**Work request:** Word for word, transcribe the data below.

**Stored data:**
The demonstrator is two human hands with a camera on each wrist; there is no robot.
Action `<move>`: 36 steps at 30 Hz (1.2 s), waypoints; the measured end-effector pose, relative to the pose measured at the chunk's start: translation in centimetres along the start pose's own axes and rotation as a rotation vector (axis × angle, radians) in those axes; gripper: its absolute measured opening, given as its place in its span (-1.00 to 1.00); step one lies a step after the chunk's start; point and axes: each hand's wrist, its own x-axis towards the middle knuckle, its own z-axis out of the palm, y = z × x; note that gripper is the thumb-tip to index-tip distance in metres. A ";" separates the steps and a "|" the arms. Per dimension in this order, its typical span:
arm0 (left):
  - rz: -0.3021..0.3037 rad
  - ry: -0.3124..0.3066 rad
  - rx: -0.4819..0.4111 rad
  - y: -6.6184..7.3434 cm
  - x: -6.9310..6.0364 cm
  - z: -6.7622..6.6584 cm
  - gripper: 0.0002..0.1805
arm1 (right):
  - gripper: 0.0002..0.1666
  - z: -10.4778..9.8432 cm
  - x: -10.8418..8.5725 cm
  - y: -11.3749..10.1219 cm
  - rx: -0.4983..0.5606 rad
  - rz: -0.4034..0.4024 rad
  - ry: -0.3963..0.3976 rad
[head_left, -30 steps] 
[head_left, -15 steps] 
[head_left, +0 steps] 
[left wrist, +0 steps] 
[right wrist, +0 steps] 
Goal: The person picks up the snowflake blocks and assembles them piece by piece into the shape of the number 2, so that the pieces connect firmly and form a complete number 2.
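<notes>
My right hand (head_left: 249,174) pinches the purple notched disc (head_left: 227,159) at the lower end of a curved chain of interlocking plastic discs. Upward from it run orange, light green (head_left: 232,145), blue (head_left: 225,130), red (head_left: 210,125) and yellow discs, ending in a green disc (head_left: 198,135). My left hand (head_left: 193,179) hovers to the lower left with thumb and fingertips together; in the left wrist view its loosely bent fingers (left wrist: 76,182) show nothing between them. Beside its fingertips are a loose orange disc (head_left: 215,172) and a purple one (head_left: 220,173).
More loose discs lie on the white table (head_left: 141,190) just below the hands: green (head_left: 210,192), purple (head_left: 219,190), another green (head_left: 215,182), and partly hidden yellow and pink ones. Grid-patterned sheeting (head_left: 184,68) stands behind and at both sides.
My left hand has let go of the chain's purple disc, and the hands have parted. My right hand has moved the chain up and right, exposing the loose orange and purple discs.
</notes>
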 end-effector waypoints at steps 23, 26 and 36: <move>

**Solution below:**
The demonstrator is two human hands with a camera on each wrist; there is no robot.
Action `<move>`: 36 steps at 30 Hz (1.2 s), waypoints; the measured end-effector pose, relative to the pose measured at the chunk's start: translation in centimetres along the start pose's own axes and rotation as a rotation vector (axis × angle, radians) in those axes; gripper: its absolute measured opening, given as its place in its span (-1.00 to 1.00); step one lies a step after the chunk's start; point and axes: each hand's wrist, its own x-axis towards the middle knuckle, its own z-axis out of the palm, y = z × x; note that gripper is the thumb-tip to index-tip distance in metres. A ";" separates the steps and a "|" the arms. Per dimension in this order, its typical span:
arm0 (left):
  - rz: -0.3021..0.3037 rad
  - ry: -0.3124..0.3066 rad
  - rx: -0.4819..0.4111 rad
  - y: -6.6184..7.3434 cm
  - x: -6.9310..6.0364 cm
  - z: -6.7622..6.6584 cm
  - gripper: 0.0002..0.1805
arm1 (right):
  - gripper: 0.0002..0.1666
  - z: -10.4778..9.8432 cm
  - x: -10.8418..8.5725 cm
  - y: -11.3749..10.1219 cm
  - rx: -0.4983..0.5606 rad
  - rz: -0.4034..0.4024 rad
  - ry: -0.3963..0.3976 rad
[head_left, -30 steps] 
[head_left, -15 steps] 
[head_left, +0 steps] 
[left wrist, +0 steps] 
[right wrist, +0 steps] 
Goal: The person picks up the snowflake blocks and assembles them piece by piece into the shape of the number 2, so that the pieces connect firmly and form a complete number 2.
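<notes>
My right hand (head_left: 249,174) pinches the purple notched disc (head_left: 227,159) at the lower end of a curved chain of interlocking plastic discs. Upward from it run orange, light green (head_left: 232,145), blue (head_left: 225,130), red (head_left: 210,125) and yellow discs, ending in a green disc (head_left: 198,135). My left hand (head_left: 193,179) hovers to the lower left with thumb and fingertips together; in the left wrist view its loosely bent fingers (left wrist: 76,182) show nothing between them. Beside its fingertips are a loose orange disc (head_left: 215,172) and a purple one (head_left: 220,173).
More loose discs lie on the white table (head_left: 141,190) just below the hands: green (head_left: 210,192), purple (head_left: 219,190), another green (head_left: 215,182), and partly hidden yellow and pink ones. Grid-patterned sheeting (head_left: 184,68) stands behind and at both sides.
My left hand has let go of the chain's purple disc, and the hands have parted. My right hand has moved the chain up and right, exposing the loose orange and purple discs.
</notes>
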 end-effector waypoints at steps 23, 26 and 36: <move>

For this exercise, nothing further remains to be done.